Book Gendering the Crusades

    Book Details:
  • Author : Susan Edgington
  • Publisher : Columbia University Press
  • Release : 2002
  • ISBN : 9780231125987
  • Pages : 240 pages

Download or read book Gendering the Crusades written by Susan Edgington and published by Columbia University Press. This book was released on 2002 with total page 240 pages. Available in PDF, EPUB and Kindle. Book excerpt: This volume presents 13 essays which examine womens roles in the Crusades and medieval reactions to them, including active participation, female involvement in debates surrounding the Crusade, women in the latin east, papal policy, and literary representations.

Book One Glorious Ambition

    Book Details:
  • Author : Jane Kirkpatrick
  • Publisher : WaterBrook
  • Release : 2013-04-02
  • ISBN : 0307729435
  • Pages : 402 pages

Download or read book One Glorious Ambition written by Jane Kirkpatrick and published by WaterBrook. This book was released on 2013-04-02 with total page 402 pages. Available in PDF, EPUB and Kindle.

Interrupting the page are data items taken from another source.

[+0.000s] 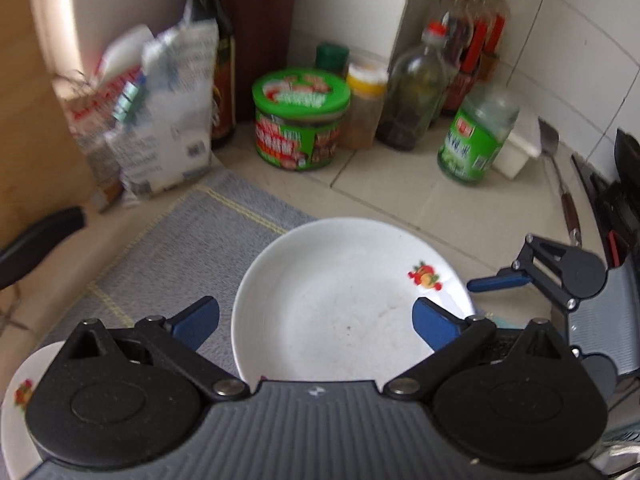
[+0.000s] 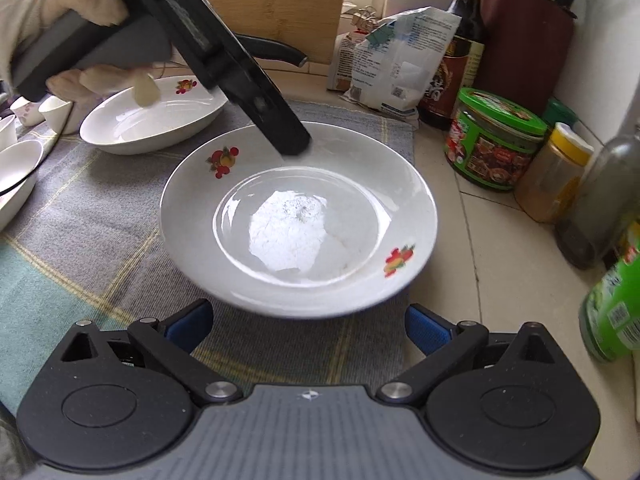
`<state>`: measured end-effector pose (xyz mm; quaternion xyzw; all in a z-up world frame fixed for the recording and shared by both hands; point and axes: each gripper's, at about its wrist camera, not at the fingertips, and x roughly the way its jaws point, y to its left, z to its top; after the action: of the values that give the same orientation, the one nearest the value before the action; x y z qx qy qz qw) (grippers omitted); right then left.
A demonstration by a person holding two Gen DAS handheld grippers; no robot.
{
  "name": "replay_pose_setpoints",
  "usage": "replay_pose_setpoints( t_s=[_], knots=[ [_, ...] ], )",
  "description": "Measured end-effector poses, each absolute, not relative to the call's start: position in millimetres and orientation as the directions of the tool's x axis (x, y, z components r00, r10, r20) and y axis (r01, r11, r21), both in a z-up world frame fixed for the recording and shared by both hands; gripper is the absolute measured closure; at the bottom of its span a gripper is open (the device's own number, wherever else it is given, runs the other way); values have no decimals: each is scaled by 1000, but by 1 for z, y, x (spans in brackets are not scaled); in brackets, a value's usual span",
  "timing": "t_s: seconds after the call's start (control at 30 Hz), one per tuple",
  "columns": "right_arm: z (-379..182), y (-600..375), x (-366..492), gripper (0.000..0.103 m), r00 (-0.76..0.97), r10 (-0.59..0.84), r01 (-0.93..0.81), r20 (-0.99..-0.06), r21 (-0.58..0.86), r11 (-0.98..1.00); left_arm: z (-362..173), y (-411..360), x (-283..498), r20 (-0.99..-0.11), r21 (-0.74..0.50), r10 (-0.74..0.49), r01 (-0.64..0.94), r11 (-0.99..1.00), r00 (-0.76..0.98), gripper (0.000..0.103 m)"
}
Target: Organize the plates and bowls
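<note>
White glazed ceramic, the deep round plate with small fruit prints (image 2: pixel 298 216) rests on the grey checked cloth mat (image 2: pixel 100 216) at the mat's right edge, its far side reaching over onto the tiled counter (image 2: pixel 492 272). It looks stiff, fairly heavy, smooth and slippery, and would chip or break if dropped. The sloping rim is the likely place to take it, one finger above and one beneath.

The left gripper (image 1: pixel 316 320) hangs above the plate's left edge with its blue fingers (image 1: pixel 196 320) spread wide and nothing between them; the plate lies below and just ahead of them, untouched. The right gripper (image 2: pixel 308 326) sits at the plate's near edge, its fingers also wide apart and empty, the rim just ahead of the tips. A second white oval dish (image 2: pixel 156 120) stands toward the mat's far left corner.
</note>
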<state>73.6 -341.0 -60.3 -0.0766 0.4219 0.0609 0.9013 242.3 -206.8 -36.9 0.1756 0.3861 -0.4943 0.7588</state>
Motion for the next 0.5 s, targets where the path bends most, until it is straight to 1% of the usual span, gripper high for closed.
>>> replay_pose_setpoints(
  t_s=[0.13,0.23,0.4,0.5],
  knots=[
    [-52,-335,55,0,658,41,-123,-752,-53,991,-12,-171,204,-660,-70,-667,856,511,345,1],
    [-44,-327,47,0,681,33,-110,-732,-58,992,-3,-147,174,-602,-43,-673,825,564,429,1],
    [-33,-315,40,0,706,52,-106,-706,-32,994,-4,-108,134,-557,-64,-644,746,663,525,1],
    [-29,-303,39,0,702,79,-115,-708,-2,993,-10,-86,110,-545,-38,-586,680,732,600,1]
  ],
)
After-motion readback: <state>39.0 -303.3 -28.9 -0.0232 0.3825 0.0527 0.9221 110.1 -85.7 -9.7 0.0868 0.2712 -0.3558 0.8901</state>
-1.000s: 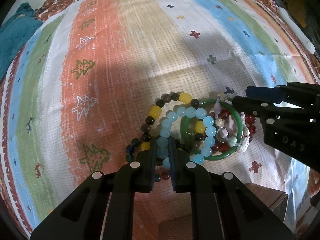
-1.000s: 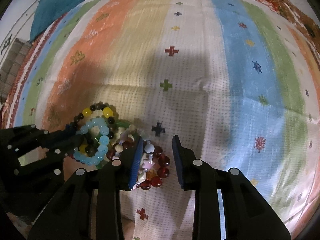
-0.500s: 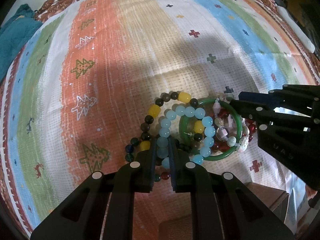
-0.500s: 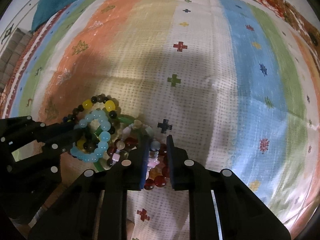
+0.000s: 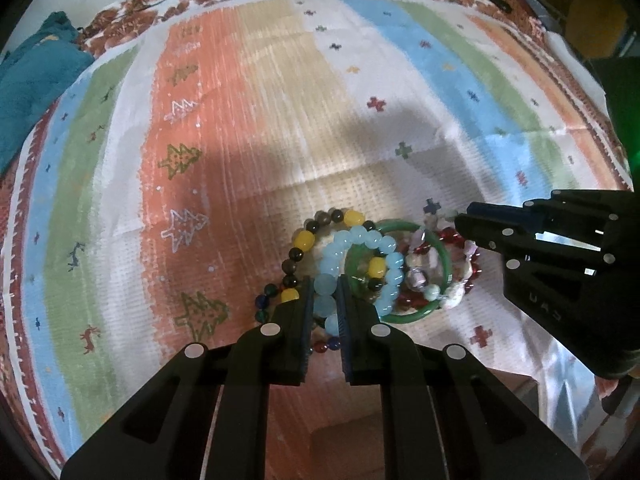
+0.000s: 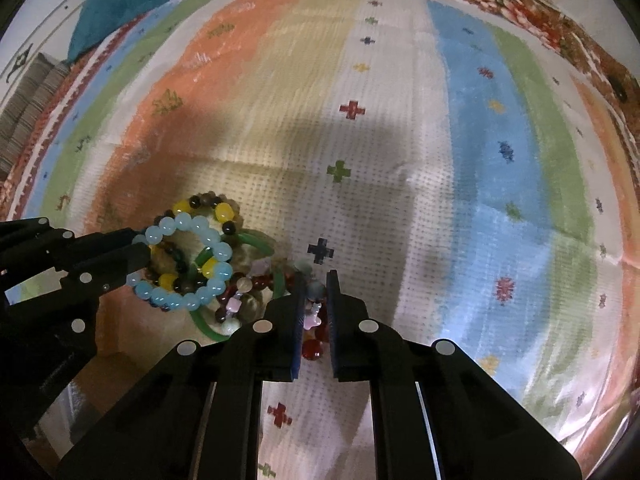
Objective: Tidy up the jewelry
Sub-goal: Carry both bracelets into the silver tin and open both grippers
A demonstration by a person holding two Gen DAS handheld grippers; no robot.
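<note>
The left gripper (image 5: 323, 300) is clamped on the pale blue bead bracelet (image 5: 362, 240); the right gripper (image 6: 314, 312) pinches the red and pink bead strand (image 6: 312, 344); the tangled pile, with a green bangle (image 5: 400, 316), lies on the striped cloth (image 5: 280, 120) near the grippers

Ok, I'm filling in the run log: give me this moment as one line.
left tool: shut on pale blue bracelet | right tool: shut on mixed charm strand | green bangle: in pile | surface: striped cloth
</note>
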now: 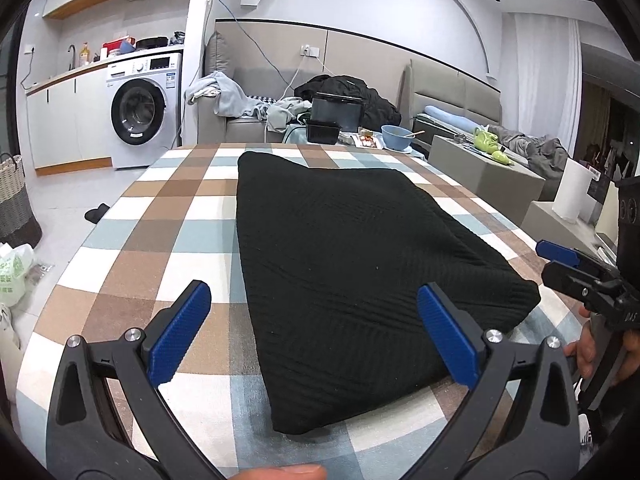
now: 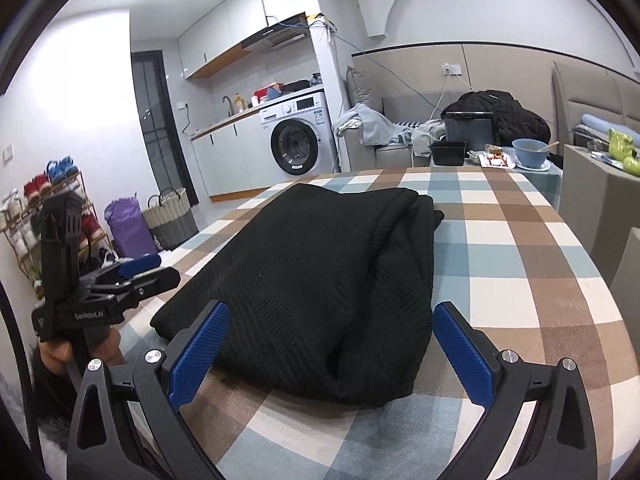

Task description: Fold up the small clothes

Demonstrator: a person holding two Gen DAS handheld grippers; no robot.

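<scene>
Fingers (image 1: 182, 336) spread over a black garment (image 1: 352, 280) on checked tablecloth (image 1: 168, 216).

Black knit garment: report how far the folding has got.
Done: the black knit garment lies folded into a compact layered rectangle on the checked tablecloth. In hand: nothing; the left gripper and right gripper are open near its edge. Left: perhaps one final fold.

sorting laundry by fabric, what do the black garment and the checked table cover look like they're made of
Black garment: looks like a soft matte knit, judging by the ribbed, herringbone-like texture and bulky folds; fibre unclear.
Checked table cover: seems a flat, faintly grainy woven or coated cloth; it lies smooth, with little sheen.
</scene>
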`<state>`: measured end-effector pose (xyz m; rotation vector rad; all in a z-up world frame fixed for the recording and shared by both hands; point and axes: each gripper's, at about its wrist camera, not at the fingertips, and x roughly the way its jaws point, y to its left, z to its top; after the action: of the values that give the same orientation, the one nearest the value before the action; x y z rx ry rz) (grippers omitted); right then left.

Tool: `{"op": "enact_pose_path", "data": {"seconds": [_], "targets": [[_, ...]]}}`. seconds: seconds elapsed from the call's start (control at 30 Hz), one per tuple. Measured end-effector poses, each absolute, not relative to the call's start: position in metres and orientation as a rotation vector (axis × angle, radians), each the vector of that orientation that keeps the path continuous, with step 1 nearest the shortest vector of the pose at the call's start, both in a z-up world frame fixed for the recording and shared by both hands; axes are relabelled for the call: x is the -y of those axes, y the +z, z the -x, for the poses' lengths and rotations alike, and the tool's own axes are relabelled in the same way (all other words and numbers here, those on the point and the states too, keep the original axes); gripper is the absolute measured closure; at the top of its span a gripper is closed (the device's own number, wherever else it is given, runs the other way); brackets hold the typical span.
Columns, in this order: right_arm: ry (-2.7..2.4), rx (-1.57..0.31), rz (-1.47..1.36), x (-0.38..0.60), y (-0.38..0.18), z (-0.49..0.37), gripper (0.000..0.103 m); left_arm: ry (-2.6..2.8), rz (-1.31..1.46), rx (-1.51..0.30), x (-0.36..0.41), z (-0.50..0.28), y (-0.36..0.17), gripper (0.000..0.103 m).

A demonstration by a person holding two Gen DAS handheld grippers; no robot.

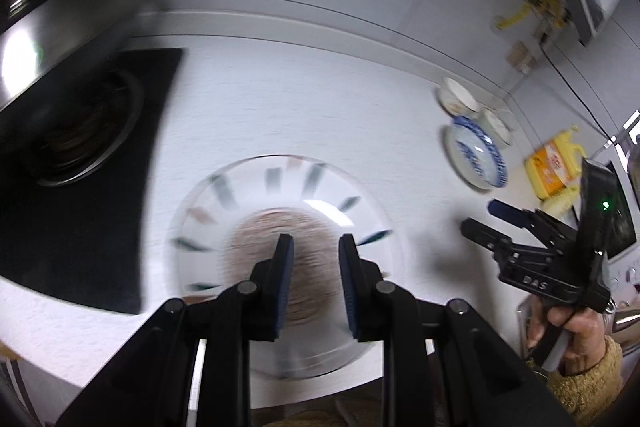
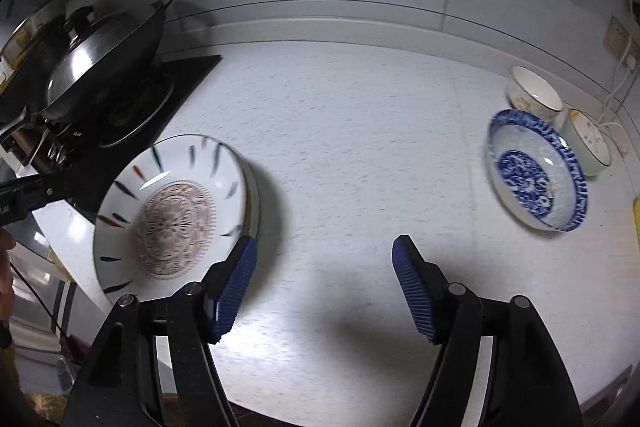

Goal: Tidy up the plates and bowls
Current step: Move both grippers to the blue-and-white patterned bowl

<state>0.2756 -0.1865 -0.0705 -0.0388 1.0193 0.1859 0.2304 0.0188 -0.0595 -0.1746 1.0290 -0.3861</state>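
A white plate [image 1: 272, 187] [image 2: 172, 219] with a brown centre pattern and dark dashes round its rim lies on the counter by the stove. A second rim shows under its right edge. My left gripper [image 1: 316, 247] hovers over its centre, the jaws a narrow gap apart with nothing between them. My right gripper [image 2: 324, 251] [image 1: 480, 217] stands open over bare counter just right of the plate, holding nothing. Far right sits a blue-patterned bowl [image 2: 536, 171] [image 1: 476, 155], with two white bowls [image 2: 534, 95] [image 2: 588, 141] behind it.
A lidded steel wok [image 2: 100, 63] [image 1: 60, 19] sits on the black stove [image 1: 80, 147] at the left. A yellow bottle [image 1: 554, 163] stands at the far right, a hand in a tan sleeve [image 1: 580, 347] below it. The white counter [image 2: 340, 131] runs back to the tiled wall.
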Motion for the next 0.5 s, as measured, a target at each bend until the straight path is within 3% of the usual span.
{"op": "enact_pose_path", "data": {"seconds": [0.5], "targets": [[-0.078,-1.027,-0.125,0.414,-0.065,-0.291,0.033,-0.46,-0.035,-1.069,0.181,-0.305,-0.069,0.081]]}}
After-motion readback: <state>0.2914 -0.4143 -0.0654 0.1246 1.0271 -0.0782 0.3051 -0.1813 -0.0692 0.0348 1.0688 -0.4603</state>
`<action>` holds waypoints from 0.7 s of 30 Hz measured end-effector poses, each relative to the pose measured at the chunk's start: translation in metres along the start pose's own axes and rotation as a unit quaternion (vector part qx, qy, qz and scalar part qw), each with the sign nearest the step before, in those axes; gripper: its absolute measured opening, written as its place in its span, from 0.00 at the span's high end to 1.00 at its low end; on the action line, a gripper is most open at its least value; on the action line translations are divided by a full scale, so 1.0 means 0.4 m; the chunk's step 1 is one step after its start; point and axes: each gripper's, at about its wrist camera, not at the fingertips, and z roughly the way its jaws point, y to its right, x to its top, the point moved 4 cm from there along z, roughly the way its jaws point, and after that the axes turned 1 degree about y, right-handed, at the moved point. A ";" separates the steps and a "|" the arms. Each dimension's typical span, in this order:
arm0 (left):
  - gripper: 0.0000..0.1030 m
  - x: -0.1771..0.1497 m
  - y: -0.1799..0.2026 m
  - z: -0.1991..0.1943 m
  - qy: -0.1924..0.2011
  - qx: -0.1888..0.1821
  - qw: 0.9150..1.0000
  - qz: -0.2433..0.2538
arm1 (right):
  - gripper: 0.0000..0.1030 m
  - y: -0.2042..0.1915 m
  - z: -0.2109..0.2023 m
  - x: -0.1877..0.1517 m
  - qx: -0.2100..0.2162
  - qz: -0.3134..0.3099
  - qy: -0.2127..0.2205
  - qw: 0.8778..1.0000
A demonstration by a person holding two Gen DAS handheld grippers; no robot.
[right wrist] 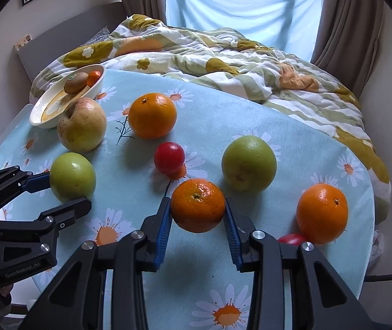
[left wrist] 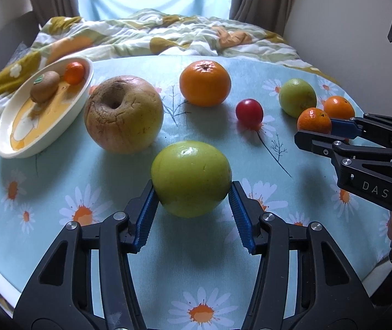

Book excerpt: One dedicated woman...giving voice to the suffering of many Born to an unavailable mother and an abusive father, Dorothea Dix longs simply to protect and care for her younger brothers, Charles and Joseph. But at just fourteen, she is separated from them and sent to live with relatives to be raised properly. Lonely and uncertain, Dorothea discovers that she does not possess the ability to accept the social expectations imposed on her gender and she desires to accomplish something more than finding a suitable mate. Yearning to fulfill her God-given purpose, Dorothea finds she has a gift for teaching and writing. Her pupils become a kind of family, hearts to nurture, but long bouts of illness end her teaching and Dorothea is adrift again. It’s an unexpected visit to a prison housing the mentally ill that ignites an unending fire in Dorothea’s heart—and sets her on a journey that will take her across the nation, into the halls of the Capitol, befriending presidents and lawmakers, always fighting to relieve the suffering of what Scripture deems, the least of these. In bringing nineteenth-century, historical reformer Dorothea Dix to life, author Jane Kirkpatrick combines historical accuracy with the gripping narrative of a woman who recognized suffering when others turned away, and the call she heeded to change the world.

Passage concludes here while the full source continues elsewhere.